Google Denies Bounty for Critical Kubernetes Vulnerability After Initial 'Nice Catch' Response
Key Takeaways
- ▸Google's Config Connector has a critical authorization bypass flaw that could give attackers root access to entire GCP organizations
- ▸Google initially praised the researcher's discovery as a 'Nice Catch' before reversing course and denying the bounty based on a claim the software is 'working as intended'
- ▸The vulnerability remains P1/S1 priority but unfixed after three months, with no CVE assigned or security advisory issued
Summary
Security researcher Justin O'Leary discovered ConfigConfusion, a critical vulnerability in Google's Config Connector—an open-source Kubernetes add-on for managing Google Cloud resources.

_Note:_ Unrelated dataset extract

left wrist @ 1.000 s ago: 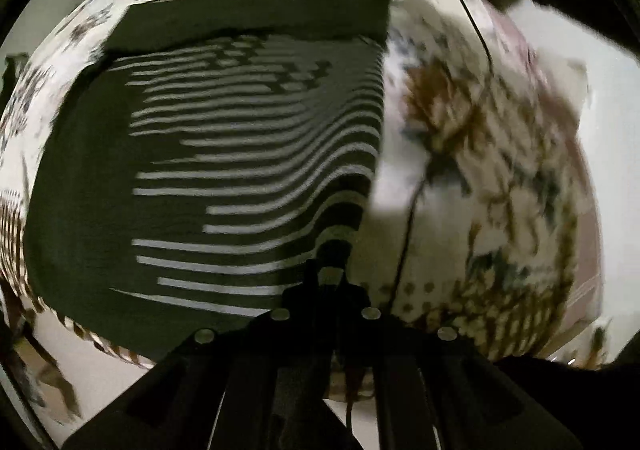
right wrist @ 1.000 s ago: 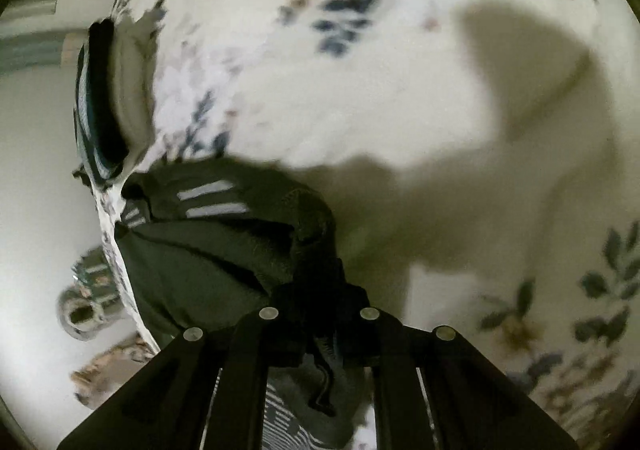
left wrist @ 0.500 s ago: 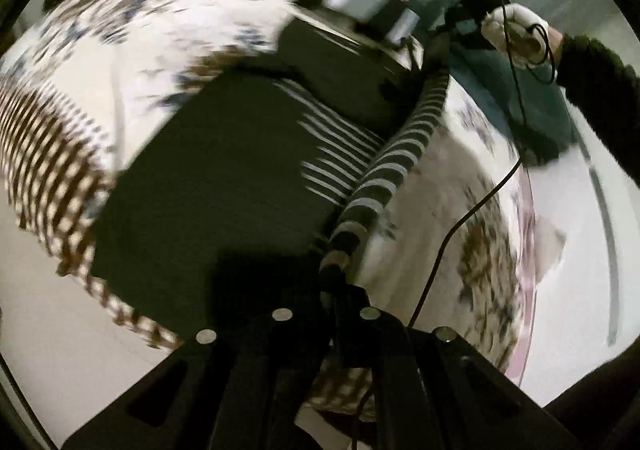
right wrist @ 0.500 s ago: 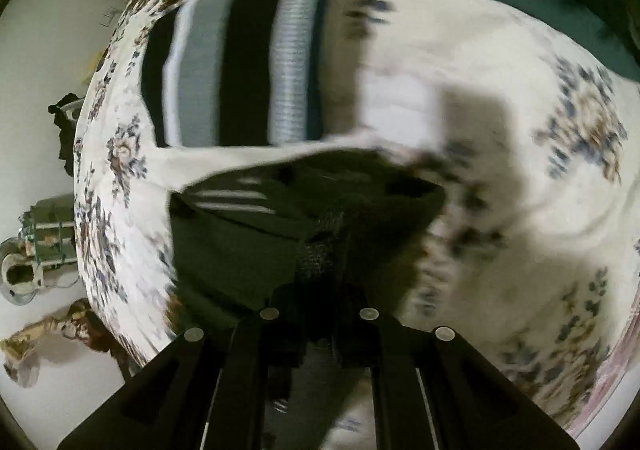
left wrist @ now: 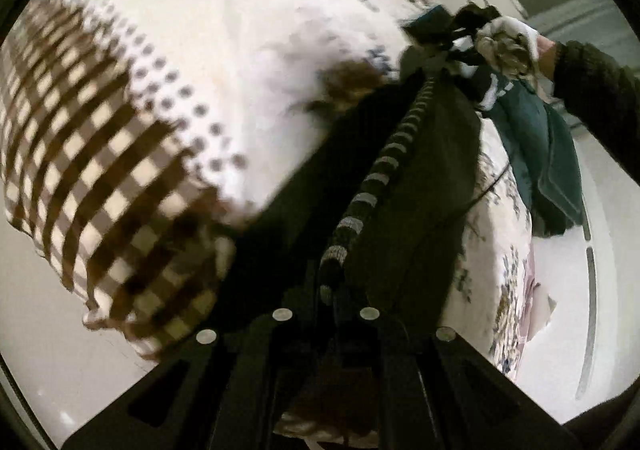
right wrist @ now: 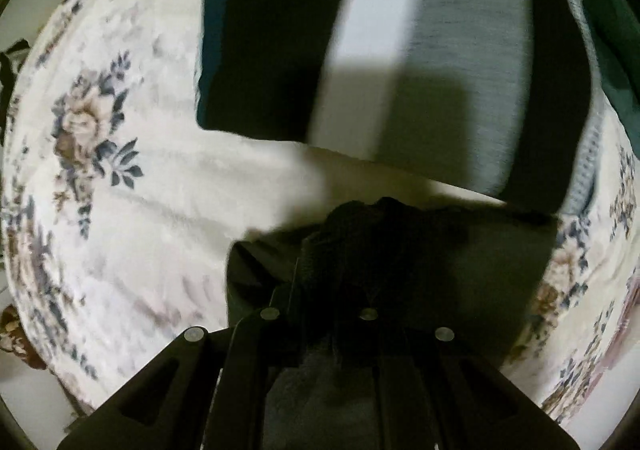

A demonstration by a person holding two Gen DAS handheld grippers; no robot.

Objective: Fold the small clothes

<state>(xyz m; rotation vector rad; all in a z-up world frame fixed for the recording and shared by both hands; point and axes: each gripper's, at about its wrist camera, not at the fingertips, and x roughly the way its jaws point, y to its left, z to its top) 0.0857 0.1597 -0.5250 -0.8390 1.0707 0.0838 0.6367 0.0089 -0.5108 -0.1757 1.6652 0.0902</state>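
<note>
Fold in progress, not completed. Left tongs (left wrist: 334,286) pinch the striped edge of the dark garment (left wrist: 416,186), stretched from lower centre to upper right. Right tongs (right wrist: 352,250) pinch its bunched corner above the floral bedspread (right wrist: 120,190). Laying flat remains.

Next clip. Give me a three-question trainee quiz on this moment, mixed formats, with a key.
1. True or false: both tools are shut on the dark striped garment.
2. Multiple choice: in the right wrist view, what lies flat on the floral cloth beyond the right tool? A) a folded garment with wide black, white and grey bands B) a pair of shoes C) a stack of plates
3. Fill in: in the left wrist view, the left tool pinches a striped ____ of the garment, which stretches tight toward the gloved hand.

Key: 1 true; 2 A; 3 edge
</note>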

The flaw allows any Kubernetes namespace user to bypass Google Cloud Platform's Identity and Access Management (IAM) controls and gain full administrative access to an entire GCP organization.
Google's response was initially promising. On March 27, a Google security engineer accepted the report and praised O'Leary with "Nice Catch!" The company assigned the bug P1 (highest priority) and S1 (highest severity) ratings, signaling an urgent fix was needed. However, on April 7—just eleven days later—Google reversed course entirely, claiming the software is "working as intended" and denying the bug bounty payout.

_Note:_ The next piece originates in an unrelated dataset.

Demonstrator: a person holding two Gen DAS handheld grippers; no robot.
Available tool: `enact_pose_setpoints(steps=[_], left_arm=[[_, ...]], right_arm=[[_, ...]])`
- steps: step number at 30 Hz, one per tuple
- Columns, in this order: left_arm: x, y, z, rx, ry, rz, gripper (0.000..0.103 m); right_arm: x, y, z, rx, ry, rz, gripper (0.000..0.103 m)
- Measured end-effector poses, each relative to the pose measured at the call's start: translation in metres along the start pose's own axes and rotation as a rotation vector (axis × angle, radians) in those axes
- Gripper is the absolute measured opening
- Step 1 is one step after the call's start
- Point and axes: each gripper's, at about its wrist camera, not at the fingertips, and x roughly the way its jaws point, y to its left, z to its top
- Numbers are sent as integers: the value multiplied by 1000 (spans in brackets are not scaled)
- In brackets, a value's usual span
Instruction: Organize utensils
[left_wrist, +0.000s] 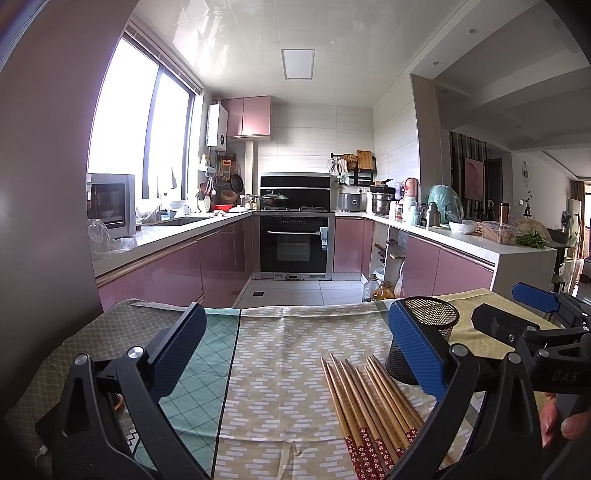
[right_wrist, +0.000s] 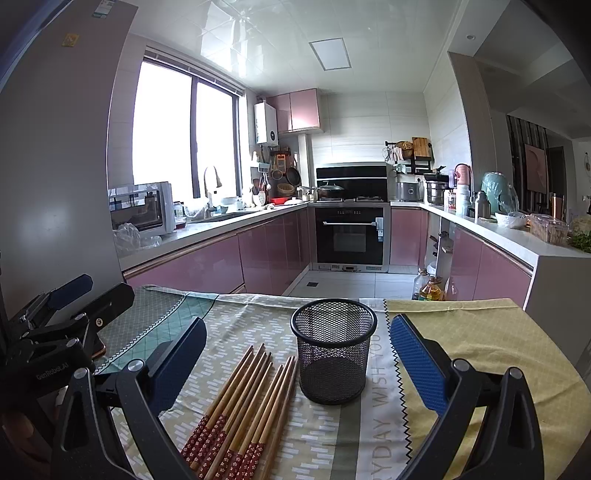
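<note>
Chopsticks (right_wrist: 243, 410) of wood, with red patterned ends, are laid side by side in a loose bundle on the surface (right_wrist: 480, 369), which is covered with patterned cloths. Their plain tips are pointed away from the cameras, and their red ends are turned towards them. A black mesh holder (right_wrist: 334, 350) is stood upright just beside the bundle, on its right; in the right wrist view its inside is seen to hold nothing.

The left tongs (left_wrist: 295, 354) are held wide open above the cloth, with nothing between the blue pads; the chopsticks (left_wrist: 369, 410) are seen low in that view, near the right pad, and the mesh holder (left_wrist: 424, 336) is partly hidden behind that pad. The right tongs (right_wrist: 297, 354) are likewise spread wide and nothing is gripped; the holder and the chopsticks are framed between their fingers. Each tool is also caught at the edge of the other's view.

A kitchen with pink cabinets (right_wrist: 207, 266) and an oven (right_wrist: 349, 236) is seen behind the surface.
</note>
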Motion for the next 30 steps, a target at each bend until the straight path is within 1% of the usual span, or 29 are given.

Nearly three months after the initial report, the vulnerability remains unfixed, unpatched, and without a CVE assignment. The bug report status remains P1/S1 "in progress (accepted)," creating a paradoxical situation where Google treats the flaw as simultaneously critical and non-existent. O'Leary notes this follows a troubling pattern with major tech companies, including his experience with Microsoft's silent patching of an Azure vulnerability without public disclosure or researcher recognition.

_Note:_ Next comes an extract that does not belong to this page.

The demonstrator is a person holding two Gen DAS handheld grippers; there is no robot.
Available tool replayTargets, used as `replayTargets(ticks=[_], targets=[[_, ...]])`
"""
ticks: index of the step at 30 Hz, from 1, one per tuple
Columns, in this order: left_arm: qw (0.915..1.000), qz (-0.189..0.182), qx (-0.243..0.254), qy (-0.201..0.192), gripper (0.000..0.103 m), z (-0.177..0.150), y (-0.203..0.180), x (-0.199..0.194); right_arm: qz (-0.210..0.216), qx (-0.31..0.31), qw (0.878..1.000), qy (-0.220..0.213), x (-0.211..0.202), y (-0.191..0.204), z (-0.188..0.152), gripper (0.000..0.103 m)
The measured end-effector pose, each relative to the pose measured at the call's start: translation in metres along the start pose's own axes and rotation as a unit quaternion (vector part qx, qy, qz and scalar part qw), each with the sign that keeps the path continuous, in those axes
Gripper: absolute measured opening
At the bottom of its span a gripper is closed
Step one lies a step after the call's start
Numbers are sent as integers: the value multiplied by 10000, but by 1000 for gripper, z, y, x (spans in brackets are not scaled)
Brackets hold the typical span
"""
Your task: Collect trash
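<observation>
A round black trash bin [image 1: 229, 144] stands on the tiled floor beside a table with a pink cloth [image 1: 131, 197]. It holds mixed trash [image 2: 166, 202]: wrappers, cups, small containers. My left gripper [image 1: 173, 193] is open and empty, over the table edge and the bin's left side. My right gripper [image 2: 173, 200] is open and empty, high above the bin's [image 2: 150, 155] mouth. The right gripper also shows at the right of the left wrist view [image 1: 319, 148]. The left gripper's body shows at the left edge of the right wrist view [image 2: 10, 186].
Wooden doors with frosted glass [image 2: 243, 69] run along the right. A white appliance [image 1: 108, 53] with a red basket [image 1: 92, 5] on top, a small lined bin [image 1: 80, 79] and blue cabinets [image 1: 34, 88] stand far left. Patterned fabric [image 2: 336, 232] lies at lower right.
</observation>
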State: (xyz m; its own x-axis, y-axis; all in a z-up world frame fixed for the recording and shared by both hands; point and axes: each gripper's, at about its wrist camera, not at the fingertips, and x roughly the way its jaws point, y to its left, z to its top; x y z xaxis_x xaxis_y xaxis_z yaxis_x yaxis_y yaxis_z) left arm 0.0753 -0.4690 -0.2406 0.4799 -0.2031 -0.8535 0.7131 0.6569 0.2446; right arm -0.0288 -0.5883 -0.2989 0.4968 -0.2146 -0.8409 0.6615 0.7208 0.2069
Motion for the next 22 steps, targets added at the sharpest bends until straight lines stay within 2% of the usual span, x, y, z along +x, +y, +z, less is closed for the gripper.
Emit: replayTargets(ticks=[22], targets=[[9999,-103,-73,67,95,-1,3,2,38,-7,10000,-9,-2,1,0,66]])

- Security researchers report a troubling pattern of major tech companies retroactively dismissing critical vulnerabilities to avoid bounty payouts and public disclosure
Editorial Opinion
Google's handling of this vulnerability exposes a fundamental problem in corporate bug bounty programs: they operate as discretionary PR exercises rather than genuine commitments to security research. When a company can simultaneously claim a flaw is 'working as intended' while keeping it marked as P1/S1 priority, the system has lost credibility. This dynamic—combined with concurrent incidents at Microsoft—suggests trillion-dollar cloud providers are choosing reputational comfort over security transparency, ultimately undermining the entire security research ecosystem that protects their customers.